## What to produce
Entries follow. Return each line that contains the word "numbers".

## Data in this exercise
━━━━━━━━━━━━━━━━━━━━━━━━━━━━━━

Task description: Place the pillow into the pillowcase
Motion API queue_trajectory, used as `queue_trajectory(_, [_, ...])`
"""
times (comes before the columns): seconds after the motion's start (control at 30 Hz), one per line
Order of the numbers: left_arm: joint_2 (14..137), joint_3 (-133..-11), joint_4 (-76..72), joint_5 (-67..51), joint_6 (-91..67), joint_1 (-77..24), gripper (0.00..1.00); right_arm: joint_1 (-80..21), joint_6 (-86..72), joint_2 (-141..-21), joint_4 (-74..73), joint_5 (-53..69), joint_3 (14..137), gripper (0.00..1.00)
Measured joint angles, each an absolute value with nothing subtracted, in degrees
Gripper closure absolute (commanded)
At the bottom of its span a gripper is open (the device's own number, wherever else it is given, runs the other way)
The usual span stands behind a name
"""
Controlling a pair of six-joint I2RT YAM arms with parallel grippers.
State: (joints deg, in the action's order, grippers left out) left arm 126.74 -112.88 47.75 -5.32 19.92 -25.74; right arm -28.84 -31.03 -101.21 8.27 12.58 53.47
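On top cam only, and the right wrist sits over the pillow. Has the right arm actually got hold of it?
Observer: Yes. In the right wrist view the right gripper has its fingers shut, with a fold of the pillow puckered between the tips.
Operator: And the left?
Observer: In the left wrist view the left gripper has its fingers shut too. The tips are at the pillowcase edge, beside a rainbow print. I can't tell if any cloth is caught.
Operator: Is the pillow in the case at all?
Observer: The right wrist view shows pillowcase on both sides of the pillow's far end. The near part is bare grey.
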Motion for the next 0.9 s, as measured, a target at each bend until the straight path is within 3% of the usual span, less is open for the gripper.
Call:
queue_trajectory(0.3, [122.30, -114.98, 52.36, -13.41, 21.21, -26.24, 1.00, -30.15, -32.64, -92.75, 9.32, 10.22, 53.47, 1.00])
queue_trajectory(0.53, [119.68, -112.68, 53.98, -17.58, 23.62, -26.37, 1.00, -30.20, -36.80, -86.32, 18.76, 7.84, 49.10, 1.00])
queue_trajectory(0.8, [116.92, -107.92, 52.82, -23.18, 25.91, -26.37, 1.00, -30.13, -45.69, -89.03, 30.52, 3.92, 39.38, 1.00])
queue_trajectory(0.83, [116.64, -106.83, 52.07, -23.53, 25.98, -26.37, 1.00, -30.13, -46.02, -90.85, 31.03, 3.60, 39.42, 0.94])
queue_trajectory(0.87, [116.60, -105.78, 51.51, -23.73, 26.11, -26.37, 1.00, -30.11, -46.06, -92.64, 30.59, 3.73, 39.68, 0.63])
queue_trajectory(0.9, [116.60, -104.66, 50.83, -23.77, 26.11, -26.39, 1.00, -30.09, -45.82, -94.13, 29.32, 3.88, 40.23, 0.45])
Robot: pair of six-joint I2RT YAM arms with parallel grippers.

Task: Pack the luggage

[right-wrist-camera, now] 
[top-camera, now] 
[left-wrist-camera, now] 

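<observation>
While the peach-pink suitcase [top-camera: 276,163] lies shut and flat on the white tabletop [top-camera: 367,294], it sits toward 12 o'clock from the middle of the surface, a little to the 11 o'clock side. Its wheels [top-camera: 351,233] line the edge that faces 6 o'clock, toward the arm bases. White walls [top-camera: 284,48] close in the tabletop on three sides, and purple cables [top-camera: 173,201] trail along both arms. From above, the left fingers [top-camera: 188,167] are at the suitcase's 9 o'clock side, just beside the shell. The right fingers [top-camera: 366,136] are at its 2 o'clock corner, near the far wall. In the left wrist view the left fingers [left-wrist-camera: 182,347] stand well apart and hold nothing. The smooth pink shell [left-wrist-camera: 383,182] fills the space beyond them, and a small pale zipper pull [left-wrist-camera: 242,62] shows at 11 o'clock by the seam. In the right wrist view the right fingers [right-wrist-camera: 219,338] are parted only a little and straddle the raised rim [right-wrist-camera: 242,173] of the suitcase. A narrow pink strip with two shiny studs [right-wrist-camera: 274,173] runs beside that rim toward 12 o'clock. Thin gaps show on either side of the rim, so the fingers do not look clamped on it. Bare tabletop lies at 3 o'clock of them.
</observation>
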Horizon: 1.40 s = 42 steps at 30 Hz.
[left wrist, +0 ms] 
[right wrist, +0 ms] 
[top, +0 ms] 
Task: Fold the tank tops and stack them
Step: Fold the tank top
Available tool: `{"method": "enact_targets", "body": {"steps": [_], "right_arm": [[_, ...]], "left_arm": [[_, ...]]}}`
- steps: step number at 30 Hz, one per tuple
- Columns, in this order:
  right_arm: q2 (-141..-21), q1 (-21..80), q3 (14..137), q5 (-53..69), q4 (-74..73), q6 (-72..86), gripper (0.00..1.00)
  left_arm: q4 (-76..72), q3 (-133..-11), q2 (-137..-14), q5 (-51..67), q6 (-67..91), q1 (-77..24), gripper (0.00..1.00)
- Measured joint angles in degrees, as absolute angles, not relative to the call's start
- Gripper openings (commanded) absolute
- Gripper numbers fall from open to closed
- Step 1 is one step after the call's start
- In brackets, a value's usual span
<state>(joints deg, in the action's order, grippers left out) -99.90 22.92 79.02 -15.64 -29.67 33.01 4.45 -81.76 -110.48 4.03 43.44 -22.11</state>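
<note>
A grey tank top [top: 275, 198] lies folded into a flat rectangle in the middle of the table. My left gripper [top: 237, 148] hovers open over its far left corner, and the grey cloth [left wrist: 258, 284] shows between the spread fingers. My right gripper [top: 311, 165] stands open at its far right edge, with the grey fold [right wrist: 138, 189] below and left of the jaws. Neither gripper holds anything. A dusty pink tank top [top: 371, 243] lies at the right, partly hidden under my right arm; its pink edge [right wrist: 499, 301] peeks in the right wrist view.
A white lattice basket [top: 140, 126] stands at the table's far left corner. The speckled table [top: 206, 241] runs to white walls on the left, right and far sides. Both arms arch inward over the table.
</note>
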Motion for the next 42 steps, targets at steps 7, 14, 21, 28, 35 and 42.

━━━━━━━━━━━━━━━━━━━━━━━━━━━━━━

## Response area
Order of the numbers: left_arm: joint_2 (14..137), joint_3 (-133..-11), joint_4 (-76..72), joint_5 (-67..51), joint_6 (-91..67), joint_1 (-77..24), gripper (0.00..1.00); right_arm: joint_1 (-80..21), joint_6 (-86..72), joint_2 (-141..-21), joint_4 (-74..73), joint_5 (-53..69), joint_3 (14..137), gripper (0.00..1.00)
- Gripper numbers fall from open to closed

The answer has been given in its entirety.